All the lines below need retyping exactly, apart from the images.

DATA START

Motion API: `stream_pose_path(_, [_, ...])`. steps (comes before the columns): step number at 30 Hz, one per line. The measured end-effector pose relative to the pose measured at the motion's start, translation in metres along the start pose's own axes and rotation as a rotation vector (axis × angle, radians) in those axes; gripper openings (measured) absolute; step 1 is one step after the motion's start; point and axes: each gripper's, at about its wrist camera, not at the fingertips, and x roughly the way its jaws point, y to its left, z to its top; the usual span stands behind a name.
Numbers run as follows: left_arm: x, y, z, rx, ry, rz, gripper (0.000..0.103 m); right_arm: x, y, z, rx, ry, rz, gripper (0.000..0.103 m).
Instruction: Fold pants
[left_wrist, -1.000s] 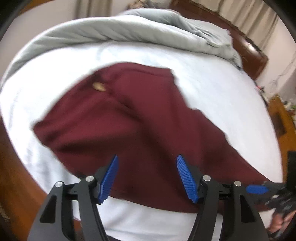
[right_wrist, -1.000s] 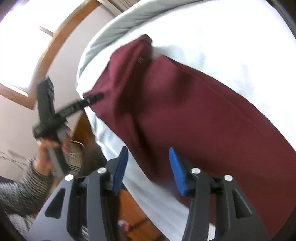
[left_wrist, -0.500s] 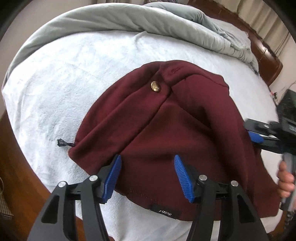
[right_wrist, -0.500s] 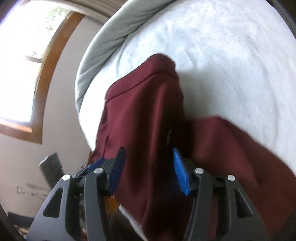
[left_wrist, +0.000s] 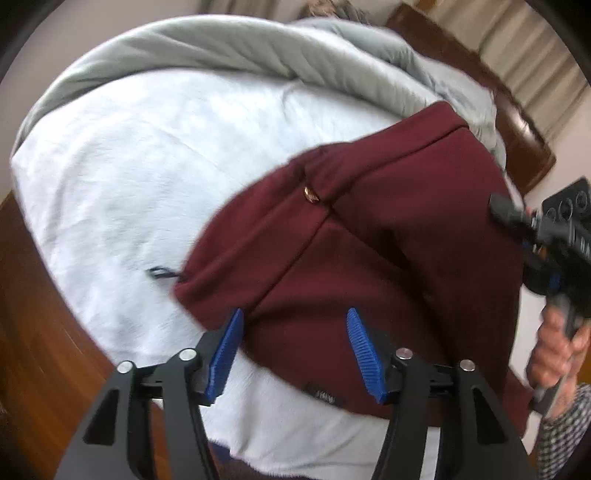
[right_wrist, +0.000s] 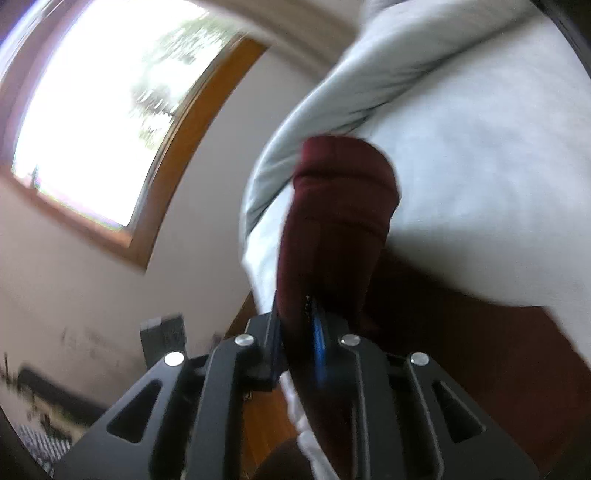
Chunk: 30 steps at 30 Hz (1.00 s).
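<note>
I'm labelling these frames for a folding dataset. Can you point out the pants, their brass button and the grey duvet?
pants (left_wrist: 388, 266), left wrist view, on the maroon front panel.
brass button (left_wrist: 311, 192), left wrist view, on its shiny face.
grey duvet (left_wrist: 229, 48), left wrist view, on the bunched roll.

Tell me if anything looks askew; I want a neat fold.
The pants lie bunched in a rumpled heap on the bed, not flat. A dark cord pokes out at their left edge.

We see maroon pants (left_wrist: 388, 236) with a brass-coloured button (left_wrist: 311, 192) ahead of our blue-padded black left gripper (left_wrist: 295, 354), on a white sheet (left_wrist: 129, 177); beyond, a grey duvet (left_wrist: 229, 48).
</note>
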Motion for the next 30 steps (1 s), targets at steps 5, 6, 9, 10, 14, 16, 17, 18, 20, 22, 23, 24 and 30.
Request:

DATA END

◆ SOLUTION FOR THIS EXERCISE:
Motion API: `stream_pose_path(_, [_, ...])`. steps (comes before the columns): step number at 30 Hz, one per line. The measured end-effector pose relative to the pose measured at the motion's start, translation in metres along the start pose's own axes and rotation as a rotation vector (axis × angle, radians) in those axes; gripper openings (measured) absolute; step 1 is one step after the motion's start; point and axes: each gripper's, at about its wrist camera, not at the fingertips, and x roughly the way its jaws point, y to its left, z to its top; the usual span stands behind a name.
Numbers run as follows: left_arm: x, y, z, rx, ry, rz, gripper (0.000..0.103 m); right_arm: x, y, z, rx, ry, rz, gripper (0.000..0.103 m).
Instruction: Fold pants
[left_wrist, -1.000s] 
[right_wrist, -1.000s] 
[left_wrist, -0.500s] 
[right_wrist, -0.500s] 
[left_wrist, +0.000s] 
[right_wrist, +0.000s] 
Chunk: 30 steps at 30 Hz (1.00 s).
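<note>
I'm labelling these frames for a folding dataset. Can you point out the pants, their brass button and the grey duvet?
pants (left_wrist: 388, 266), left wrist view, on the maroon front panel.
brass button (left_wrist: 311, 192), left wrist view, on its shiny face.
grey duvet (left_wrist: 229, 48), left wrist view, on the bunched roll.

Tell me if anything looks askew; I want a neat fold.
The pants lie bunched in a rumpled heap on the bed, not flat. A dark cord pokes out at their left edge.

We see maroon pants (left_wrist: 388, 236) with a brass-coloured button (left_wrist: 311, 192) ahead of our blue-padded black left gripper (left_wrist: 295, 354), on a white sheet (left_wrist: 129, 177); beyond, a grey duvet (left_wrist: 229, 48).
</note>
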Motion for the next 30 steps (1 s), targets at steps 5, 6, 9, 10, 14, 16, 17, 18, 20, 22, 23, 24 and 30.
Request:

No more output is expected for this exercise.